Assigned task - Return the listing below exactly. Leave its pictures out.
── Dataset extract ──
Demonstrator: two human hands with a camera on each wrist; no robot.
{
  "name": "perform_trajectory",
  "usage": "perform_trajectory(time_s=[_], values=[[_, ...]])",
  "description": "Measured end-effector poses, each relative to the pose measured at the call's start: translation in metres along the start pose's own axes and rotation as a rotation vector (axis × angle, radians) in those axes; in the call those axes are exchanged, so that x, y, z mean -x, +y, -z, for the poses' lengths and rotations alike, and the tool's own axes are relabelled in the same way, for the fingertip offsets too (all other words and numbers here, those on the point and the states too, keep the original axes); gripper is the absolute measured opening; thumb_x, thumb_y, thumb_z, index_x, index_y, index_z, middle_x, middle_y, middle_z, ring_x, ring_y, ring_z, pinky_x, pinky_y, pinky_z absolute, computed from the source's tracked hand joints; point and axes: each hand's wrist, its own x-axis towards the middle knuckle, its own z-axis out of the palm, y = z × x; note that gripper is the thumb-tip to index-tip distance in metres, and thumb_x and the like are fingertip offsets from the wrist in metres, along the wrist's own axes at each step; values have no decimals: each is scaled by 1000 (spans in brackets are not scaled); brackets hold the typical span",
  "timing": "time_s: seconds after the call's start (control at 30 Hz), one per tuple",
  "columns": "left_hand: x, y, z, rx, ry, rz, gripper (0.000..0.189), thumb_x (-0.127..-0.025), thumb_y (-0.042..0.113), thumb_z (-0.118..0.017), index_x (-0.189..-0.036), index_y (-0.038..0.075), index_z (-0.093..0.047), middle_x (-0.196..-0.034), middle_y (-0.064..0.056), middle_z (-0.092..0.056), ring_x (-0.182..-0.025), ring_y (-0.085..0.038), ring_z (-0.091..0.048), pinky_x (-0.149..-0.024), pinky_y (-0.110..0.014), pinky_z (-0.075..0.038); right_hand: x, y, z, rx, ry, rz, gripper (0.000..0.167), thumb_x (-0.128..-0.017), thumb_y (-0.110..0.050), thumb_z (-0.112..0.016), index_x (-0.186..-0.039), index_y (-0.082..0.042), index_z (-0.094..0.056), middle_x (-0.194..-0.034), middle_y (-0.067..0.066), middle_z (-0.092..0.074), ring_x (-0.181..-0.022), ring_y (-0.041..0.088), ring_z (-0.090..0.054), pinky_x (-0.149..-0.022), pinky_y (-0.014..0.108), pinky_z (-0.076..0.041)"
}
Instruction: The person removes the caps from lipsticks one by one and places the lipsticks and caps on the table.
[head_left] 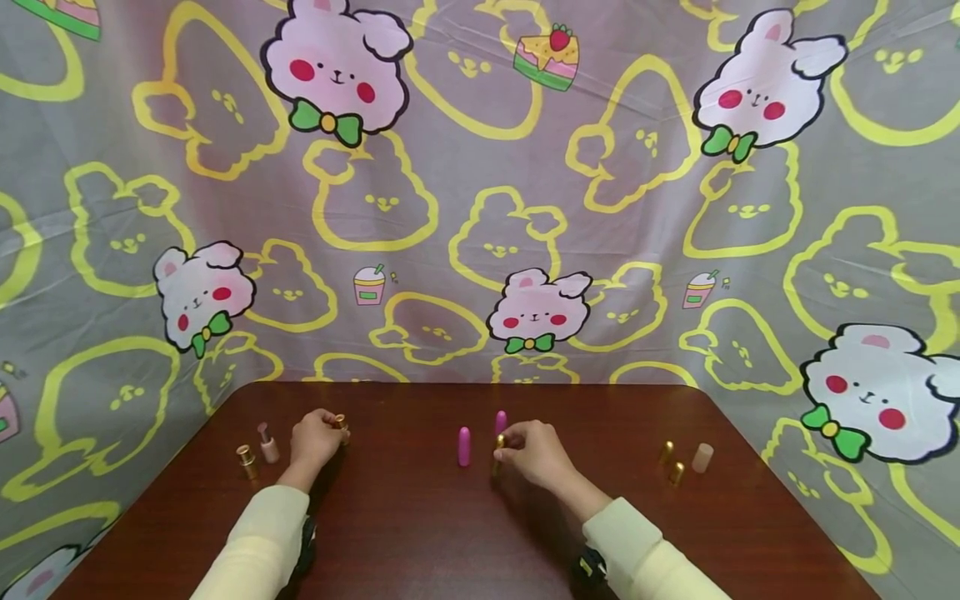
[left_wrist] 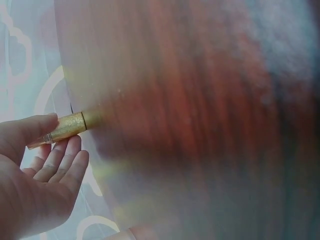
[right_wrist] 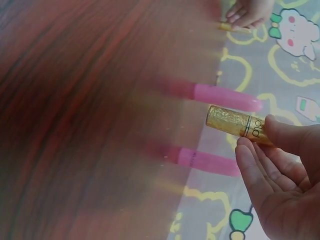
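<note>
Left hand (head_left: 318, 439)'s pinching a shiny gold cylindrical tube (left_wrist: 69, 127) on the left side of the dark brown wooden tabletop (head_left: 420, 533). Right hand (head_left: 542, 452)'s got thumb and fingertips on a gold cylinder with dark lettering (right_wrist: 227, 120), near the middle, just beside two upright, round-topped pink tubes (head_left: 464, 447).

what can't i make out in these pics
Full lettering on the gold tube in the right hand: right wrist view, thumb covers part.
Marks on the lower pink tube: right wrist view, too small and blurred.
Any print on the pale cylinder at right: head view, too small.
Rest of the left sleeve: head view, cut off by bottom edge.
</note>
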Motion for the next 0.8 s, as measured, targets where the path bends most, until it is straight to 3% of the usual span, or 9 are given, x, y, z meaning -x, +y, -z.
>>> perform_trajectory(time_s=[0.3,0.8], values=[[1,-2,0,1,1,2,27,-79,11,-75,-94,-6,-62,-90,-21,-68,-87,-42,-61,-76,-52,-46,5,-14,19,-60,59,10,6,-82,-12,-78,-86,-10,-74,-79,-4,-70,-73,11,-64,-66,30,-52],[3,-1,3,11,8,-1,43,-78,15,-76,-108,-9,-57,-97,-26,-64,-88,-43,-60,-78,-55,-46,11,-25,48,-206,168,-88,12,-81,-8,-78,-92,-6,-74,-84,1,-72,-80,17,-68,-69,32,-54]])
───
Task result -
Demonstrator: two human hands with a camera on each wrist; no robot.
{
  "name": "perform_trajectory",
  "usage": "perform_trajectory(time_s=[_], values=[[_, ...]])",
  "description": "Measured end-effector poses, each relative to the pose measured at the call's start: translation in metres along the start pose's own axes and rotation as a rotation vector (axis × angle, radians) in those axes; in the call those axes are exchanged, so that x, y, z mean -x, +y, -z, for the poses' lengths and rotations alike, and the tool's own axes are relabelled in the same way, for the fingertip offsets too (all other words and numbers here, those on the point and the states too, keep the original axes); gripper is the absolute measured opening; thumb_x, thumb_y, thumb_z, index_x, index_y, index_z, middle_x, middle_y, middle_z, ring_x, ring_y, ring_z, pinky_x, pinky_y, pinky_z absolute, computed from the source's tracked hand joints; point and axes: each hand's wrist, its own x-axis towards the middle knuckle, its own z-axis out of the palm, y = z × x; note that gripper is the thumb-tip to index-tip distance in metres, and thumb_x and the like are fingertip offsets from the wrist in metres, along the wrist's own axes at each step; values have no decimals: each is scaled by 1000 (spans in brackets are not scaled); brackets hold the typical span",
  "timing": "time_s: seconds after the call's start (control at 30 Hz), one per tuple",
  "columns": "left_hand: x, y, z, rx, ry, rz, gripper (0.000..0.189), thumb_x (-0.127..-0.025), thumb_y (-0.042..0.113), thumb_z (-0.118..0.017), index_x (-0.189..-0.036), index_y (-0.038..0.075), index_z (-0.093..0.047), middle_x (-0.196..-0.034), middle_y (-0.064..0.056), middle_z (-0.092..0.056), ring_x (-0.182..-0.025), ring_y (-0.085..0.038), ring_z (-0.091..0.048), pinky_x (-0.149..-0.024), pinky_y (-0.110..0.014), pinky_z (-0.075..0.038); right_hand: x, y, z, rx, ry, rz, gripper (0.000..0.167), thumb_x (-0.128..-0.017), thumb_y (-0.110..0.050), thumb_z (-0.112..0.016), index_x (-0.186..-0.039), index_y (-0.082..0.042), index_z (-0.094..0.056), middle_x (-0.194..-0.034), middle_y (-0.067..0.066), middle_z (-0.092..0.074), ring_x (-0.181..-0.022), ring_y (-0.041..0.088), ring_z (-0.090..0.054), pinky_x (-0.149..-0.022), pinky_y (-0.014..0.108), pinky_z (-0.076..0.041)"
}
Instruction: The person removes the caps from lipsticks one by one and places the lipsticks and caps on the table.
[head_left] 
[left_wrist] 
[right_wrist] 
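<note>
Left hand (head_left: 318, 439)'s pinching a shiny gold cylindrical tube (left_wrist: 69, 127) on the left side of the dark brown wooden tabletop (head_left: 420, 533). Right hand (head_left: 542, 452)'s got thumb and fingertips on a gold cylinder with dark lettering (right_wrist: 227, 120), near the middle, just beside two upright, round-topped pink tubes (head_left: 464, 447).

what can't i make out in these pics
Full lettering on the gold tube in the right hand: right wrist view, thumb covers part.
Marks on the lower pink tube: right wrist view, too small and blurred.
Any print on the pale cylinder at right: head view, too small.
Rest of the left sleeve: head view, cut off by bottom edge.
</note>
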Motion for the next 0.8 s, as measured, targets where the path bends most, until it is straight to 3% of the usual span, or 9 are given, x, y, z meaning -x, +y, -z.
>>> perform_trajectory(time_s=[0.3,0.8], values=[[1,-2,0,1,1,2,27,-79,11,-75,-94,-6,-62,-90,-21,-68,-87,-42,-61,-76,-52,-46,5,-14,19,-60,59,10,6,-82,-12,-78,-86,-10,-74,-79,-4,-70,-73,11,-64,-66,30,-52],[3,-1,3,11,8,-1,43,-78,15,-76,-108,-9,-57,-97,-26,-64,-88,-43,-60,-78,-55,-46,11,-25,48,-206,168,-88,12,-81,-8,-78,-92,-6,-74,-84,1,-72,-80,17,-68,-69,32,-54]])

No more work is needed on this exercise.